About this exercise: Every line below from the one containing "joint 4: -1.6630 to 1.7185" through the one containing "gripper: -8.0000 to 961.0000" must be transcribed exactly. Omit all lines outside that stretch.

Source data:
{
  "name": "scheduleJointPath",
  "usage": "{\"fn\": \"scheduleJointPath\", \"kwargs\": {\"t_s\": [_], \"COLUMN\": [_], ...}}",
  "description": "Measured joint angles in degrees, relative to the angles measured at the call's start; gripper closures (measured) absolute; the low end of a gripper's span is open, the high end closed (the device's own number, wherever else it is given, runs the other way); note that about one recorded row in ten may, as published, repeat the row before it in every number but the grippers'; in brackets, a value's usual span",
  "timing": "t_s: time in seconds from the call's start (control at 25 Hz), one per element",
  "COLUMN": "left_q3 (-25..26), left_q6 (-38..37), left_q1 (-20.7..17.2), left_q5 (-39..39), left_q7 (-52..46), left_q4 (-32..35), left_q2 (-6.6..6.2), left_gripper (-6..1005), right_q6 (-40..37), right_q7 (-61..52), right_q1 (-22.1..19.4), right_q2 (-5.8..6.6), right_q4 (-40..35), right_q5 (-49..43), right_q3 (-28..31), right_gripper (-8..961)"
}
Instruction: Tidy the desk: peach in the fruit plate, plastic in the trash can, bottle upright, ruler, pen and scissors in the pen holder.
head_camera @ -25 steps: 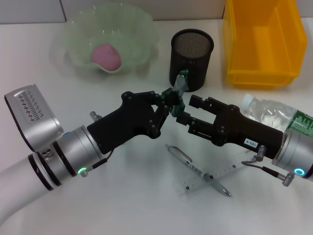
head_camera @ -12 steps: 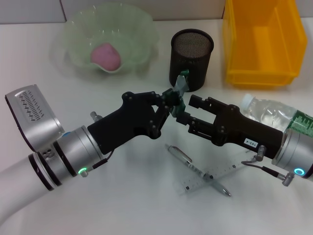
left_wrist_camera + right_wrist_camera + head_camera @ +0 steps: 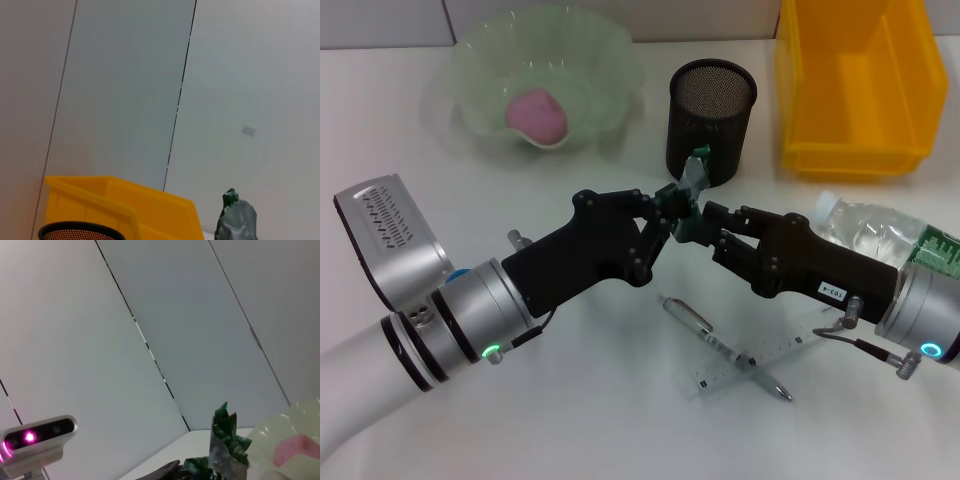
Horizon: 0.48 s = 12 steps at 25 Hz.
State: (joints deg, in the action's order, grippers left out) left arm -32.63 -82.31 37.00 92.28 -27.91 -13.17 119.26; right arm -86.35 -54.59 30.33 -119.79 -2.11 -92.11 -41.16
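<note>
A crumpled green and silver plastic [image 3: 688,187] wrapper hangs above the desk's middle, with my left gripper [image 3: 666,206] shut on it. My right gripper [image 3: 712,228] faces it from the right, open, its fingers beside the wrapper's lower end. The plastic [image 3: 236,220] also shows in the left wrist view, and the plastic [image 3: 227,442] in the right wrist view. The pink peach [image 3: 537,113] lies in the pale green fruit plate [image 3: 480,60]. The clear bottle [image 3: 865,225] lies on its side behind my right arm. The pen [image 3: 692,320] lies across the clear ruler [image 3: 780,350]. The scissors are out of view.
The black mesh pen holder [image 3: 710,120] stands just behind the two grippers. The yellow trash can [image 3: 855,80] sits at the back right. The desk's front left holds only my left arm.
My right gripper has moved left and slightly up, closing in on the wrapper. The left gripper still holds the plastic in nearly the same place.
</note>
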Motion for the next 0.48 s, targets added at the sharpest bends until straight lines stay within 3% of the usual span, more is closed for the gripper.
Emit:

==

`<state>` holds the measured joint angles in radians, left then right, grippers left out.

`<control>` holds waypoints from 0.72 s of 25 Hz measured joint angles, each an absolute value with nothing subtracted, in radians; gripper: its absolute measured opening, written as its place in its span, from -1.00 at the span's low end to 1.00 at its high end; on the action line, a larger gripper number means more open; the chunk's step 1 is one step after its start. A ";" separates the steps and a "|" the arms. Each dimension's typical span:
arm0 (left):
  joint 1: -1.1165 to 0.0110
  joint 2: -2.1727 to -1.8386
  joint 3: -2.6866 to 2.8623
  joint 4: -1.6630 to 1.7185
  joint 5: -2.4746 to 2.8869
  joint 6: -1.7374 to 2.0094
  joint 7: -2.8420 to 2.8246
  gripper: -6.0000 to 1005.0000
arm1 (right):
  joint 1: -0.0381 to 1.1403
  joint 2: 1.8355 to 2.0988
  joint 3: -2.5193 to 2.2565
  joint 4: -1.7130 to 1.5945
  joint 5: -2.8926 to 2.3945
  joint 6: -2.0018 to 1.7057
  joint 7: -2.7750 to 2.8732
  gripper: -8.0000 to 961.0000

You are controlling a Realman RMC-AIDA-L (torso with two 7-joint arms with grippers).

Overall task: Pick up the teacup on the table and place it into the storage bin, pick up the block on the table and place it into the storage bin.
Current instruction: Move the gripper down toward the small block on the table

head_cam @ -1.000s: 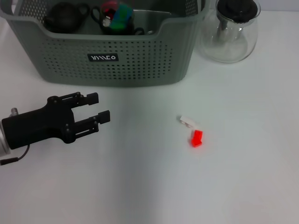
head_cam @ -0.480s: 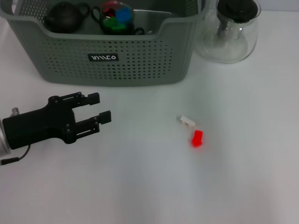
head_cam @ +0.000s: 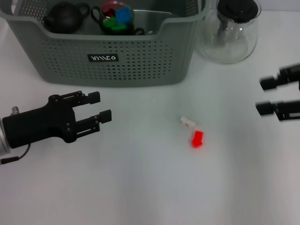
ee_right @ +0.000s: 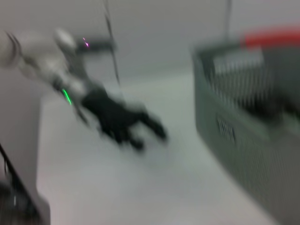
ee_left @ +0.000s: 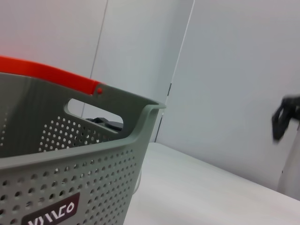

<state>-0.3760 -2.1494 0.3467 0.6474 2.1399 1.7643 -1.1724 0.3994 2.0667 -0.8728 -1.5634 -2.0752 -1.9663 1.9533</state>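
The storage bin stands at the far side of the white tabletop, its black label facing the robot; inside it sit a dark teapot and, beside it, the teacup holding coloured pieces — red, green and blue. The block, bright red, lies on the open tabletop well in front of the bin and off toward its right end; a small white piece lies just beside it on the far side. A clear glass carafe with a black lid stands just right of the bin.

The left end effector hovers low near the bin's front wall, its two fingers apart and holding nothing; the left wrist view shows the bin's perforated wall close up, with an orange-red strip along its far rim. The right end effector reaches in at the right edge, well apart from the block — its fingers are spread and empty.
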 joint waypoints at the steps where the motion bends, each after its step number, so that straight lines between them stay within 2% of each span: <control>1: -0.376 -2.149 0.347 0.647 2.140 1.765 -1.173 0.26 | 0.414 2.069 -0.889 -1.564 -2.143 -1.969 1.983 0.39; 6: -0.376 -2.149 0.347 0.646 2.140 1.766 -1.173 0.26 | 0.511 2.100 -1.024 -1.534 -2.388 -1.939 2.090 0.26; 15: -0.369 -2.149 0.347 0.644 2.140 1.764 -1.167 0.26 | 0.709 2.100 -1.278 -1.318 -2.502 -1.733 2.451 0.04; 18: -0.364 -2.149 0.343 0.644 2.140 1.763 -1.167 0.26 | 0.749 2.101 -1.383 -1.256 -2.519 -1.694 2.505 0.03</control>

Expected answer:
  joint 4: -1.6630 to 1.7185
  joint 5: -2.4746 to 2.8869
  joint 6: -1.7374 to 2.0094
  joint 7: -2.8420 to 2.8246
  gripper: -6.0000 to 1005.0000
arm1 (right):
  joint 1: -0.0381 to 1.1403
  joint 2: 1.8355 to 2.0988
  joint 3: -2.5193 to 2.2565
  joint 4: -1.7130 to 1.5945
  joint 5: -2.8926 to 2.3945
  joint 6: -2.0018 to 1.7057
  joint 7: -2.7750 to 2.8732
  gripper: -8.0000 to 961.0000

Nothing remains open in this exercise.